Stored data =>

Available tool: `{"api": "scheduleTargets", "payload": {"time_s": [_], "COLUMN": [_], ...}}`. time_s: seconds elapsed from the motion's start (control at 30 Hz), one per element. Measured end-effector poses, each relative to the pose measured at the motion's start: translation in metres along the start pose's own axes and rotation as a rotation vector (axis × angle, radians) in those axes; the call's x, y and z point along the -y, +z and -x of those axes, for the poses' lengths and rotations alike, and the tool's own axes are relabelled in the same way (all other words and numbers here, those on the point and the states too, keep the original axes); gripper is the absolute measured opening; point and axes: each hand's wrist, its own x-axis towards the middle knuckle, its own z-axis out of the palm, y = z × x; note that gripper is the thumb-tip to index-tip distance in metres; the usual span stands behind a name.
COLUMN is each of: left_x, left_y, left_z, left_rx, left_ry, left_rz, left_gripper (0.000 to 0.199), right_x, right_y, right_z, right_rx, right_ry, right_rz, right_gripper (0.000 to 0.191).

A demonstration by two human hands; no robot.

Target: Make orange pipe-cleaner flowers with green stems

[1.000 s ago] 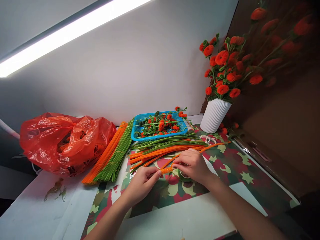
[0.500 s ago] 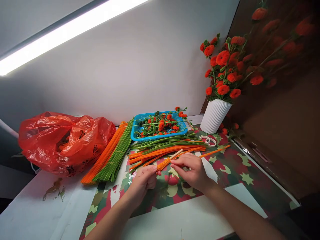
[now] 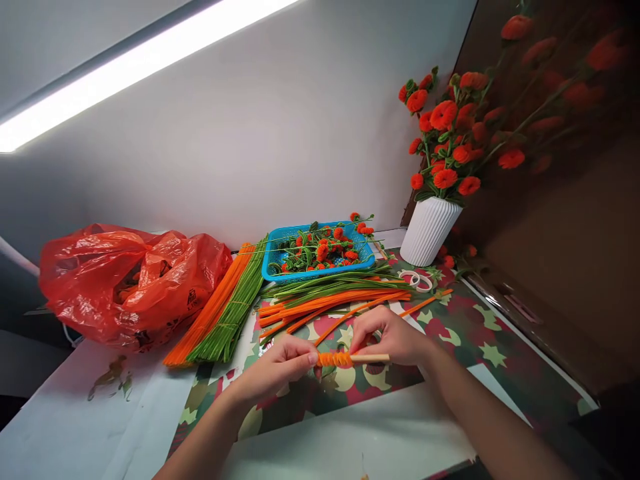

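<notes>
A pale wooden stick (image 3: pixel 371 359) lies roughly level between my hands, with an orange pipe cleaner (image 3: pixel 334 360) wound round it in a close coil. My left hand (image 3: pixel 285 363) is closed, thumb and fingers pinching the coil's left end. The fingers of my right hand (image 3: pixel 387 337) are bent together at the coil's right end, where the bare stick sticks out. Whether they grip the coil or the stick is partly hidden. An orange strand slants up from the coil behind my right hand, and an orange length (image 3: pixel 425 303) shows beyond it.
Loose green and orange pipe cleaners (image 3: pixel 335 297) lie ahead, below a blue basket (image 3: pixel 320 272) of small flowers. Bundled pipe cleaners (image 3: pixel 227 313) and a red plastic bag (image 3: pixel 135 287) are at left. White scissors handles (image 3: pixel 423 283) lie near a white vase (image 3: pixel 431 233) of orange flowers.
The stick has turned from slanting up to the right to nearly level, lower and nearer me. My right hand has shifted slightly right and down; the coil looks more spread out.
</notes>
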Motion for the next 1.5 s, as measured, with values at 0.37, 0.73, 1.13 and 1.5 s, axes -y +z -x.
{"api": "scheduleTargets", "payload": {"time_s": [0.37,0.73,1.13,1.5], "left_x": [-0.019,-0.006,-0.004,0.001], "left_y": [0.005,0.019,0.026,0.028], "left_z": [0.004,-0.006,-0.011,-0.011], "left_rx": [-0.011,-0.296,-0.551,-0.561], "left_ry": [-0.046,0.062,0.123,0.162], "left_rz": [-0.404,-0.585,-0.491,-0.511], "left_gripper": [0.044,0.04,0.041,0.04], "right_x": [-0.01,-0.008,-0.006,-0.011], "right_y": [-0.005,-0.004,0.019,0.024], "right_z": [0.002,-0.001,-0.005,-0.005], "right_rx": [0.13,-0.163,-0.487,-0.505], "right_ry": [0.133,-0.044,-0.005,0.105], "right_rz": [0.145,0.679,0.588,0.535], "right_gripper": [0.006,0.009,0.011,0.014]}}
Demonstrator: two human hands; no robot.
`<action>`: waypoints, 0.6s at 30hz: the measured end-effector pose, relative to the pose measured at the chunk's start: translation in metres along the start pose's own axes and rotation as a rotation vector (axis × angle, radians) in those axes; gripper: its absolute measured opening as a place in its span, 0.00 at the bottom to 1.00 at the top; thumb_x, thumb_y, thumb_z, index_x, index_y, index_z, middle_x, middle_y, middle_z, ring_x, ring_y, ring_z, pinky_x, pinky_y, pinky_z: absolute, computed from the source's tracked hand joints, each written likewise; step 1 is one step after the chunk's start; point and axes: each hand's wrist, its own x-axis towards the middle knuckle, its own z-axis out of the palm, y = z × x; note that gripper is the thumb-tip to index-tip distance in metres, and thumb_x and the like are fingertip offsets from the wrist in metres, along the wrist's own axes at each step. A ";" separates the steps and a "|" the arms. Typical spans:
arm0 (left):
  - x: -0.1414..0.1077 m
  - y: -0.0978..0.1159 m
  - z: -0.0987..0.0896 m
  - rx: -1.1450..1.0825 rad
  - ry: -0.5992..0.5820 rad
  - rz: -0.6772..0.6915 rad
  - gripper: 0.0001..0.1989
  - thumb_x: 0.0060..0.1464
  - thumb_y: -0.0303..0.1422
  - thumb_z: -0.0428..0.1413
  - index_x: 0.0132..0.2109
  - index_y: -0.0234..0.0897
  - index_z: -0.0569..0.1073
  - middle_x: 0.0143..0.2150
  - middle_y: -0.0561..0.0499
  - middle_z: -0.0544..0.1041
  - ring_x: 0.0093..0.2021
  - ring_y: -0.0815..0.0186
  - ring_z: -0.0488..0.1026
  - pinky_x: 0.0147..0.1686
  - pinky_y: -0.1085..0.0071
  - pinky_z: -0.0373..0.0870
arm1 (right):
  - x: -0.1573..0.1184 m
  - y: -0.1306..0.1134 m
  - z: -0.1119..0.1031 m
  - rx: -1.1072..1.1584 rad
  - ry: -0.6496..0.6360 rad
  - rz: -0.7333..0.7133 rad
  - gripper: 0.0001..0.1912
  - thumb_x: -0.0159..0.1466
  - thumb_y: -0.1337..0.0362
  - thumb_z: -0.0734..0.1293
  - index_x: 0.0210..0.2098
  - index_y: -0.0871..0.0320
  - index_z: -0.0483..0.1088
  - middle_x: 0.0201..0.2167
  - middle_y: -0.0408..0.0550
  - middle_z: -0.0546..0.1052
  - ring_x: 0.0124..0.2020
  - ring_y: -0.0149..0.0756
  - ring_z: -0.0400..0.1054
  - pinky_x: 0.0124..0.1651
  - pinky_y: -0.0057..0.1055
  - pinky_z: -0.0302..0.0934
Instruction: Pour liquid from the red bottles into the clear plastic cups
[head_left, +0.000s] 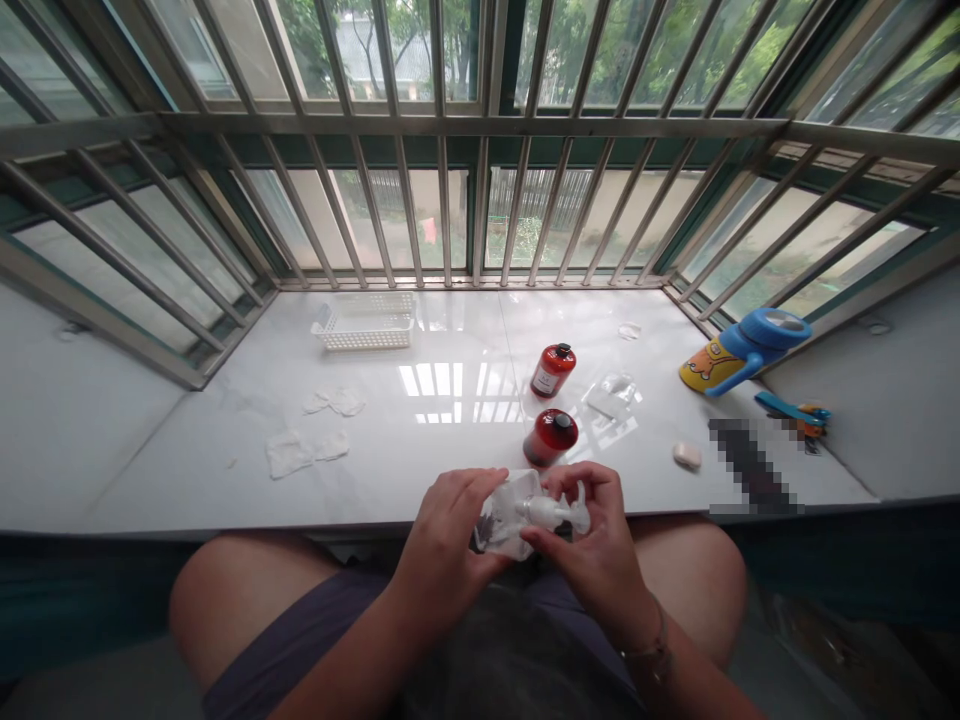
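Observation:
In my left hand (448,530) is a clear plastic bag (504,505), its fingers closed around the left side. My right hand (596,530) has its thumb and fingers on a translucent pump head (551,513), whose nozzle points up between them. Part of the pump lies against or inside the bag; which one I cannot tell. Just beyond my hands stands a dark red bottle (550,440) with a black top. Farther back is a second red bottle (553,371) with a pale label and black cap. A crumpled clear wrapper (613,396) lies to their right.
A white basket (366,335) sits at the back left. Crumpled white tissues (289,453) lie nearer on the left. On the right are a blue and yellow flask (739,352), a pale rounded item (686,457), a blue strap (780,405) and a blurred dark object. Window bars rise behind.

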 end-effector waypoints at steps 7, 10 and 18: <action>0.000 -0.001 0.000 -0.021 0.039 -0.061 0.38 0.53 0.23 0.70 0.68 0.46 0.69 0.61 0.45 0.79 0.60 0.52 0.76 0.61 0.55 0.76 | -0.003 -0.008 0.000 0.117 -0.113 0.057 0.29 0.71 0.57 0.74 0.64 0.43 0.55 0.62 0.55 0.76 0.71 0.49 0.65 0.73 0.62 0.58; 0.000 -0.003 0.001 -0.072 0.035 -0.126 0.38 0.53 0.27 0.72 0.67 0.46 0.70 0.60 0.45 0.79 0.60 0.51 0.76 0.60 0.55 0.76 | -0.003 -0.007 0.002 0.140 -0.088 0.086 0.37 0.69 0.57 0.77 0.67 0.42 0.52 0.57 0.53 0.79 0.71 0.50 0.65 0.73 0.63 0.58; 0.002 -0.008 0.001 -0.221 -0.050 -0.364 0.37 0.52 0.39 0.75 0.65 0.47 0.71 0.61 0.45 0.78 0.59 0.51 0.76 0.59 0.54 0.76 | 0.001 0.000 0.007 0.182 -0.055 0.119 0.41 0.64 0.57 0.80 0.68 0.41 0.54 0.54 0.48 0.74 0.62 0.46 0.71 0.71 0.57 0.61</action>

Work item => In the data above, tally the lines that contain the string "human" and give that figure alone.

Response for this exercise => 2